You can see in the benchmarks that CrossFire will give NVIDIA's SLI a run for its money. However, in applications like 3DMark 2003 and 2005, the scores are impacted by factors other than the actual frames per second. For some reason, the scores do not follow the linear increase in performance that are observed in all of the real world game benchmarks.
When looking at the performance on the various engines, we can see that the rest of the scores are from games doing what they do best: playing. CrossFire in Unreal Tournament almost runs at the same average frame rate as the SLI test system. We are not sure if this can be attributed to the X850 card's native performance in this benchmark, or better utilization of the combined output of the cards.
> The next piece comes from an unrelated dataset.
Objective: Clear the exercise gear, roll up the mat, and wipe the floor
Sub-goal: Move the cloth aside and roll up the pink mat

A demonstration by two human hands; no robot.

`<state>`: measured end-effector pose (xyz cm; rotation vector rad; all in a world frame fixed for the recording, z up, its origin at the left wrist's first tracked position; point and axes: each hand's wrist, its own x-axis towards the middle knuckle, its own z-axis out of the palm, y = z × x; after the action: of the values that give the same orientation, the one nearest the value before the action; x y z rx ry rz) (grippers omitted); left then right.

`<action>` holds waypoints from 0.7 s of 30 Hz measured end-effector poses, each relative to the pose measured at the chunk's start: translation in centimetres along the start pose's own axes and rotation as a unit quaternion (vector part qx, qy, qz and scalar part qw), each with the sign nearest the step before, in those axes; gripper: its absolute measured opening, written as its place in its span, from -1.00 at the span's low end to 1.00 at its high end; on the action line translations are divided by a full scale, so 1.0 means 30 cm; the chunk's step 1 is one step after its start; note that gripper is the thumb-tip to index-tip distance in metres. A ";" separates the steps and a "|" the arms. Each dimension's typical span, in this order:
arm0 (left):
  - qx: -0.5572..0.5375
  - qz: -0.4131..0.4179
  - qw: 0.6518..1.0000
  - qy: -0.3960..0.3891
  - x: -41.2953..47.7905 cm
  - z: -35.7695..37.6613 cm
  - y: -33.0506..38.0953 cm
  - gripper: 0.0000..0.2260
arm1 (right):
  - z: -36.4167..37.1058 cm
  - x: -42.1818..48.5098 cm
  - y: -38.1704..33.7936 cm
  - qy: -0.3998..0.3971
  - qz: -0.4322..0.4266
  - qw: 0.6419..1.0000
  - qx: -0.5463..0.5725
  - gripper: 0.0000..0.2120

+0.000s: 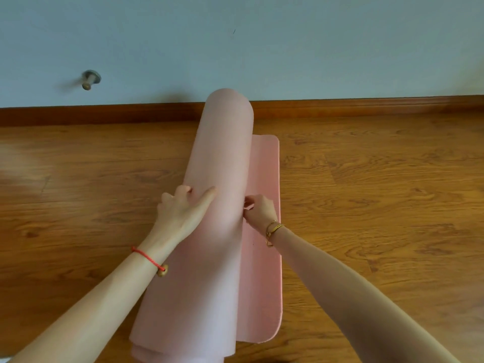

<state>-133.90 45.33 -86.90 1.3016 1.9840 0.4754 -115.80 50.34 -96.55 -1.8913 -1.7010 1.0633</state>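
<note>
From my remote seat I look down through the head camera at a pink mat (pixel 222 158) lying on a wooden floor (pixel 366 179). The mat is almost wholly rolled into a thick tube that runs away from me, its far end just in front of the brown baseboard (pixel 366 106) below a pale blue wall (pixel 262 48). A narrow flat strip (pixel 264 174) of the mat lies unrolled along the tube's right side, flat on the floor, with rounded corners.

The left hand (pixel 180 208) rests on top of the tube about halfway along it. Its fingers curl over the left curve and its thumb lies straight across the top. A red cord bracelet (pixel 146 258) with a small bead circles that wrist.

The right hand (pixel 259 209) sits in the crease where the tube meets the flat strip, fingers curled in against the roll. I cannot tell whether it pinches the mat or only pushes it. A gold bracelet (pixel 273 229) is on that wrist.

A metal door stop (pixel 91 79) juts from the wall, well left of the mat.
</note>
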 end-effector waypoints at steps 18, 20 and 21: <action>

We will be doing another article to look more closely at this technology as its adoption proceeds.
We see a similar trend in games like Far Cry and Doom 3. At a resolution of 1024x768 with the lowest set of features turned on, the CrossFire platform beats the 7800 GTX in the SLI platform. Once the features are turned on and the resolution moves to 1600x1200, the tide turns in favor of the NVIDIA solution. This makes sense, as one of the main goals of the 7800 GTX was to increase the frame rates at higher resolutions.
Finally, we turn to an ATI dominated game, Half Life 2. NVIDIA has never done well in SLI in this benchmark - in fact, it is better to disable SLI and play Half-Life 2 with one NVIDIA card! With this in mind, it is no surprise that ATI in CrossFire configuration dominates the SLI reference system.